Tuggeranong Vikings RUFC
- Union: ACT & Sthn NSW Rugby Union
- Founded: 1973; 53 years ago
- Ground: Viking Park (Capacity: 8,000)
- President: Georgie Prasad
- Coach: Ryan Schultz
- League: ACTRU Premier Division
| Team kit |

Official website
- www.vikingsrugby.com.au

= Tuggeranong Vikings =

Australian rugby union club, based in Tuggeranong, ACT

The Tuggeranong Vikings are a rugby union club based in Tuggeranong, Australian Capital Territory. It is supported by 4 licensed clubs based in Wanniassa, Greenway, Conder, Chisholm. The club has been successful in local and national competitions.
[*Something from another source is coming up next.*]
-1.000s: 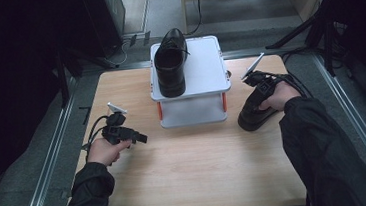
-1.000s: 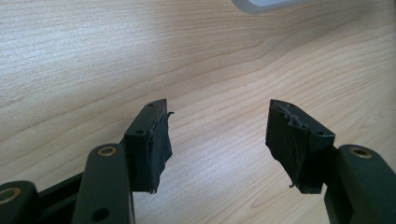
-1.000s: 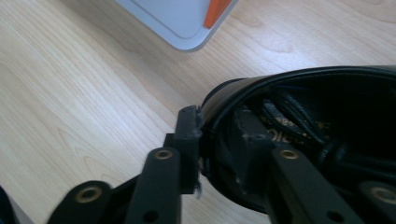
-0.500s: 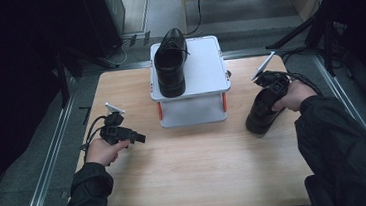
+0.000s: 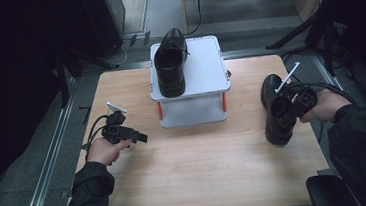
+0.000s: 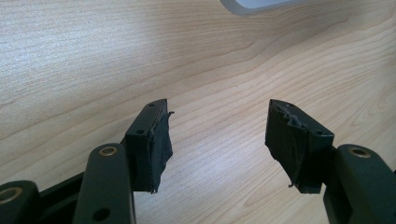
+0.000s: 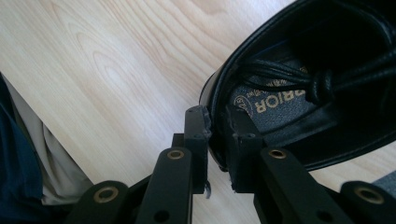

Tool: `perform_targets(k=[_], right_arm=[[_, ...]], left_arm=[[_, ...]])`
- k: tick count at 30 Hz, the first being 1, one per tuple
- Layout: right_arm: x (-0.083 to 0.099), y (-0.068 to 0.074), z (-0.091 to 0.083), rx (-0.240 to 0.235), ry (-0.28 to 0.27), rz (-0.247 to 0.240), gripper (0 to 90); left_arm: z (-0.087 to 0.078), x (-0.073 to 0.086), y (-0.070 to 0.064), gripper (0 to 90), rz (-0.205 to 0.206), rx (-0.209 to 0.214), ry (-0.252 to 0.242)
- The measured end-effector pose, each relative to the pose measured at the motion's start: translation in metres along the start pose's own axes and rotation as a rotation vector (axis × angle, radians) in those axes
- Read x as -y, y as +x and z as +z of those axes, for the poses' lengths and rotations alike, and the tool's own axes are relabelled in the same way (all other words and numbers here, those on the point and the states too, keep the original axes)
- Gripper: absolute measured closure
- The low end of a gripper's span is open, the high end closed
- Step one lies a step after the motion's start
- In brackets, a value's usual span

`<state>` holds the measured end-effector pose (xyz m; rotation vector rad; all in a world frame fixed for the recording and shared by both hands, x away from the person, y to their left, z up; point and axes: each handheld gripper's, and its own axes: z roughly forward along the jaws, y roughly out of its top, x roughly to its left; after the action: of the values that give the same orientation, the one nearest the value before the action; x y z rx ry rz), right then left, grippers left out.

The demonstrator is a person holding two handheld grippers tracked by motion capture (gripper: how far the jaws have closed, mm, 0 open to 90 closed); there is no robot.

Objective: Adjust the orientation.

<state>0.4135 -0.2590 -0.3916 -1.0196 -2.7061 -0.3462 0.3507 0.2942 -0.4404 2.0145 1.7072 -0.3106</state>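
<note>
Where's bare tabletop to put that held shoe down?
Widest bare wood: the near half of the table, between left gripper and the held shoe in right gripper. The back left corner is also bare. Crowded: the white stand carrying the other shoe.
</note>
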Motion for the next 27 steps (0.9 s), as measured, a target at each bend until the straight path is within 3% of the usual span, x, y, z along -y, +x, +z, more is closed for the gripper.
perform_targets(k=[8, 15, 17, 19, 20, 21, 24, 27], right_arm=[[0.014, -0.006, -0.001, -0.002, -0.015, 0.022, 79.6], [0.015, -0.006, -0.003, -0.010, -0.050, 0.039, 78.8], [0.014, -0.007, -0.014, -0.005, -0.112, 0.082, 69.9], [0.013, -0.009, -0.018, 0.011, -0.137, 0.105, 68.3], [0.012, -0.013, -0.026, 0.024, -0.175, 0.173, 68.0], [0.012, -0.013, -0.026, 0.024, -0.175, 0.173, 68.0], [0.014, -0.020, -0.032, 0.061, -0.194, 0.307, 68.1], [0.018, -0.028, -0.031, 0.097, -0.174, 0.384, 68.4]], left_arm=[[-0.001, 0.000, 0.001, 39.8, 0.001, -0.007, 0.001], [-0.001, 0.000, 0.001, 39.7, 0.000, -0.005, -0.005], [-0.001, 0.000, 0.002, 39.6, -0.005, -0.005, -0.009], [-0.001, 0.000, 0.002, 39.5, -0.001, -0.008, -0.007], [-0.001, 0.000, 0.002, 39.3, -0.003, -0.008, -0.005], [-0.001, 0.001, 0.002, 39.3, -0.004, -0.003, -0.007], [0.000, 0.001, 0.000, 39.3, 0.003, 0.003, -0.009], [0.000, 0.001, -0.001, 39.2, 0.004, -0.011, -0.009]])
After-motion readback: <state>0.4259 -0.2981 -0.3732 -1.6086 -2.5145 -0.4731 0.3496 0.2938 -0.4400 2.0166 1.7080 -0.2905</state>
The Tuggeranong Vikings were the premiers of the ACTRU Premier Division competition in the 2009 season, defeating the Queanbeyan Whites.

==Notable players==
- Justin Harrison - 34 test caps for Australia
- Christian Lealiifano - 101 caps for the ACT Brumbies. 16 test caps for Australia
- Joe Roff - 82 caps for the ACT Brumbies. 86 test caps for Australia
- Julian Salvi - 63 caps for the ACT Brumbies. 8 caps for Australia A from 2005 to 2007.
- Tyrel Lomax - 13 caps for the Melbourne Rebels, 31 caps for the Highlanders, 75 caps for the Hurricanes. 51 test caps for the All Blacks.
Note - Players highlighted in bold have not yet retired.